Date: 2024-09-20 05:34 pm (UTC)
kore: (0)
From: [personal profile] kore
Call for the Dead is mainly interesting as a kind of prelude to his later work -- the first exploration of "his subject, his idea, what the French call his donnée" as James puts it. Smiley being brought in to investigate, Smiley being framed, Anne's promiscuity, the former victim of the Nazis who becomes fearsome in East Germany, Mendel and Guillem, Smiley as Holmes rather than Bond, the twist and counter-twist near the end....so much is there, already developed, including the bleak general outlook and ambiguous victory. But it doesn't quite all jell, not yet.

Just as you say, it starts off more as a murder mystery, but almost as disguise; Murder of Quality is much more a murder mystery with spies in, not a spy story misleadingly centered around a murder. (Murder of Quality also has twists that remind me very much of Christie!) The Spy Who Came in from the Cold is really where you get the first full horseradish experience, I think. It shows perhaps his coldest view of humanity (interestingly, he revisited it in a retelling by Guillem, over fifty years later!). The movie is also excellent, and keeps the terribly depressing ending.
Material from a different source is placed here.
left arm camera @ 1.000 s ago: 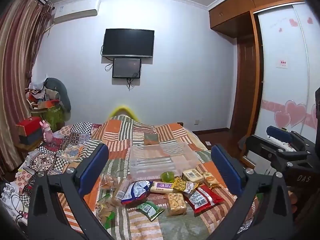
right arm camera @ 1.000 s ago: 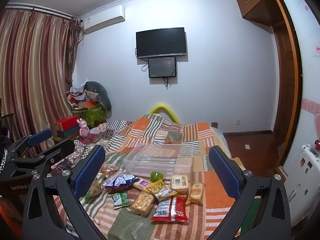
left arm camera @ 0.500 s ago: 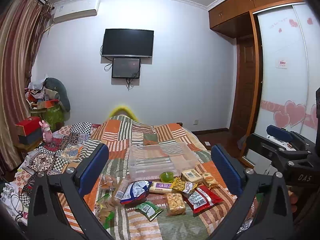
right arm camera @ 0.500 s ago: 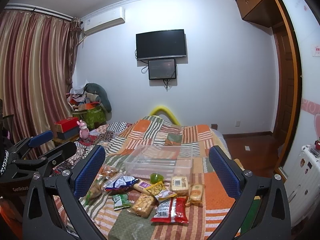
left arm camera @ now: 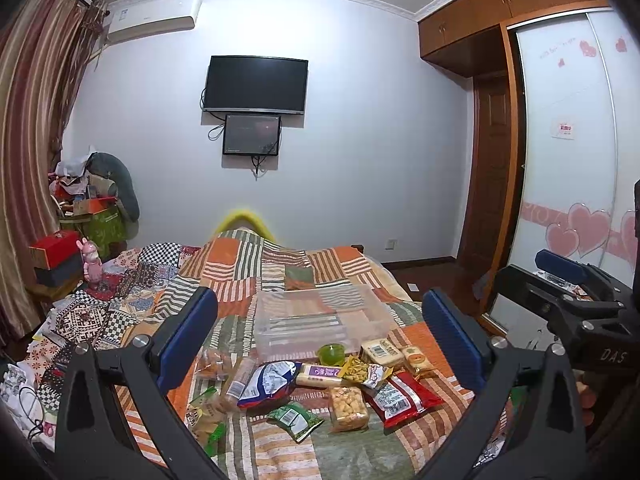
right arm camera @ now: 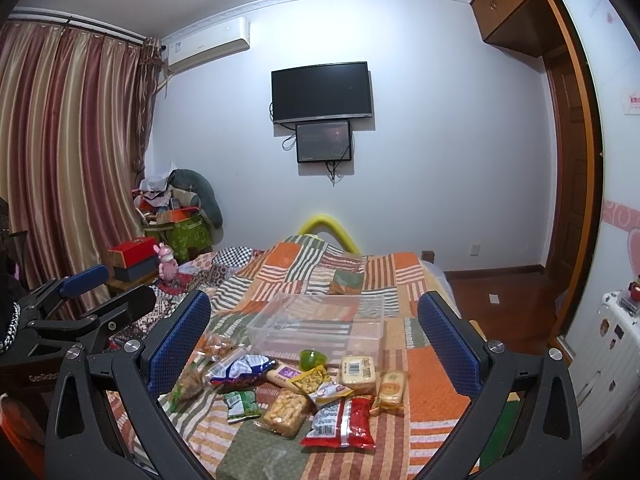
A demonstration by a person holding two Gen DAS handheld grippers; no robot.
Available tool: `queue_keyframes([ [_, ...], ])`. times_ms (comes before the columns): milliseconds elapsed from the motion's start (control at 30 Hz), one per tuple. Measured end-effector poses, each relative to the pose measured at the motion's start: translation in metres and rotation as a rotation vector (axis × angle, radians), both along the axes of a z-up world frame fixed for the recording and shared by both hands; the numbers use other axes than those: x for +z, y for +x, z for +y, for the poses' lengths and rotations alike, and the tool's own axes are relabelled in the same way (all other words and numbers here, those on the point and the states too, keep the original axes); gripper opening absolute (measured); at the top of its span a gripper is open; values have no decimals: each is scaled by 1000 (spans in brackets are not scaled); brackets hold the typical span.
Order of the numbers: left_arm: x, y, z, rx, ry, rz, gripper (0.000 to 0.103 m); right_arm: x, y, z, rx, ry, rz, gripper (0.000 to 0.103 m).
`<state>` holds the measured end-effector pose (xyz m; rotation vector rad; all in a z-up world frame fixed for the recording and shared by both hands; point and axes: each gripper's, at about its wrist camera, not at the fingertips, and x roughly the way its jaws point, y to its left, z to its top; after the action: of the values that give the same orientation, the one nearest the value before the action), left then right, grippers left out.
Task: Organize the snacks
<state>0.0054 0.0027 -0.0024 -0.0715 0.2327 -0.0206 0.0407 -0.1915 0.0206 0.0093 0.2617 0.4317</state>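
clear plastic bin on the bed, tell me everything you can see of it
The clear plastic bin is a shallow rectangular tub of see-through plastic with rounded corners and no lid in sight. It sits upright on the patchwork quilt, whose stripes show through its walls, and it looks empty. The snack packets lie in front of it; the green jelly cup is right by its near wall, though contact is unclear. Neither gripper touches it.

The print on the snack packets (right arm camera: 288, 384) heaped near the bed's (right arm camera: 432, 376) foot edge is too small to read, and several overlap, hiding parts of each other. The left gripper's (left arm camera: 320, 344) blue finger (left arm camera: 188, 338) covers part of a packet near the bed's left edge. Both grippers' handles are cut off by the bottom edges.
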Motion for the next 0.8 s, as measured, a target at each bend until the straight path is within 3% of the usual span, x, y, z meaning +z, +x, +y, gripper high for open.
queue_keyframes([
  [800, -4, 5, 1, -10, -8, 10, 103, -4, 2, -1, -10, -5, 4, 103],
])
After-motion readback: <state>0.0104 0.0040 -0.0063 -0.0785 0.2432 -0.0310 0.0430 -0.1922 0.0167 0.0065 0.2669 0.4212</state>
It kind of fascinates me that then, after his first big triumph re his chosen subject, artistically and professionally, he backs away in the next three novels from postwar Britain, then Smiley, then espionage itself until he writes the truly terrible autobiographical story of his sex life, which was justly panned. So he returned to the Circus, as Smiley always does, for his most famous books.